The state’s toll collection system counts about 214 million toll transactions and $375 million in gross revenue annually, according to state Transportation Department figures.
The gantries won’t be the only difference coming soon, either. Commuters should also be on the lookout for price changes: Officials are in the process of working on a new toll pricing structure.
“MassDOT is going to have a public process to determine gantry rates, and will have help from a consultant in setting pricing between specific points,” wrote Jacquelyn Goddard, a MassDOT spokeswoman.
Some highway exits, such as one near Newtonville, will gain tolls after being free for years, but officials said the changes probably won’t result in overall increased revenue.
Ubers on the Ride?
An Uber could soon pick up riders with disabilities through a partnership with the MBTA’s door-to-door service, The Ride.

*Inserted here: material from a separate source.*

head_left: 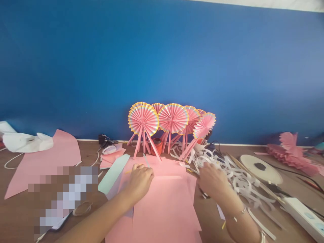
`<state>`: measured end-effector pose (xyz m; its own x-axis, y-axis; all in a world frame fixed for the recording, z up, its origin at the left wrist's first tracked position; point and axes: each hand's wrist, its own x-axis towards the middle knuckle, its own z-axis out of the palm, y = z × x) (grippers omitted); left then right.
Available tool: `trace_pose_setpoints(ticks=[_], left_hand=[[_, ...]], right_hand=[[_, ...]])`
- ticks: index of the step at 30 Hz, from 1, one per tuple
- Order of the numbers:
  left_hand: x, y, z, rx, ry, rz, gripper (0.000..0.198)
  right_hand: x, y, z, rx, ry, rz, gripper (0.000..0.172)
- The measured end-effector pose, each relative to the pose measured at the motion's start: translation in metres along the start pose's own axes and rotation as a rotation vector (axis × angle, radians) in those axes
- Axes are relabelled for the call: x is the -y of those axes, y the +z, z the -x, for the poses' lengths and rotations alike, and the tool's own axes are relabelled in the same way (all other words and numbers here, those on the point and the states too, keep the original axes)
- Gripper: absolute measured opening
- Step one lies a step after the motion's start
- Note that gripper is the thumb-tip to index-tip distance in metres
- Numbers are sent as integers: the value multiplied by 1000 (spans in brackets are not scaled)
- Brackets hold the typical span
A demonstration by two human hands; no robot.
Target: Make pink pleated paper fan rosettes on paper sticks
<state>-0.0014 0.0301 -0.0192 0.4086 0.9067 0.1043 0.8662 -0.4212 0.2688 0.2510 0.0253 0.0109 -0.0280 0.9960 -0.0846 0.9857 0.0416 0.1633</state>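
Both hands on pink paper (162, 202), fingertips hidden, forearms cropped

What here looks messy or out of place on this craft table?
A tangle of white paper strips sprawls loose by the right hand. The rightmost pink paper fan leans sideways, unlike its upright neighbours. Nothing looks damaged.

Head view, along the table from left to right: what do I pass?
White cloth → loose pink sheet → left hand on the pink paper → right hand → white paper strips → tape roll → power strip.
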Motion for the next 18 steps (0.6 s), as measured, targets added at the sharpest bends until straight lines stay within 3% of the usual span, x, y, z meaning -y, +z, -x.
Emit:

The T has been looking for ways to save $10 million on the transit service, which picks up and drops off riders at locations close to MBTA stops and stations. The current system uses three contractors, and each ride cost the T about $45 in the 2015 fiscal year. Officials believe that partnering with companies such as Uber — known for being much cheaper than taxis and other livery services — would help lower costs.
Last week, officials took another step toward working with these companies: The T asked ride-for-hire companies for proposals that could take over some trips for the service.
T officials have already started allowing customers on the Ride to use taxis with the service, under a pilot program that will be expanded in June. But Michael Lambert, an MBTA and MassDOT official, said customers are also clamoring to use services such as Uber and Lyft with the Ride.
“These are very popular services across all elements of the Massachusetts population, and so the directive from our community was, “Don’t get in the way’ and ‘Don’t overthink it,” said Lambert, deputy administrator of transit and special assistant to the general manager.
Joe Pesaturo, an MBTA spokesman, said several companies may try to get involved: three ride sharing companies, one social services provider, one livery/taxi company, and one nonprofit/community-based organization have expressed interest in submitting proposals.
The MBTA held an informational meeting for vendors earlier this month, and representatives from Uber attended.
Kelly Smith, an Uber spokeswoman, said the company looks forward to working with the MBTA. And Chelsea Wilson, a Lyft spokeswoman, said the company has been working with the agency for months and could pursue a proposal.
The Legislature is still weighing a bill that could enforce regulations on ride-for-hire vehicles, and T officials say they will obey any new rules that are approved.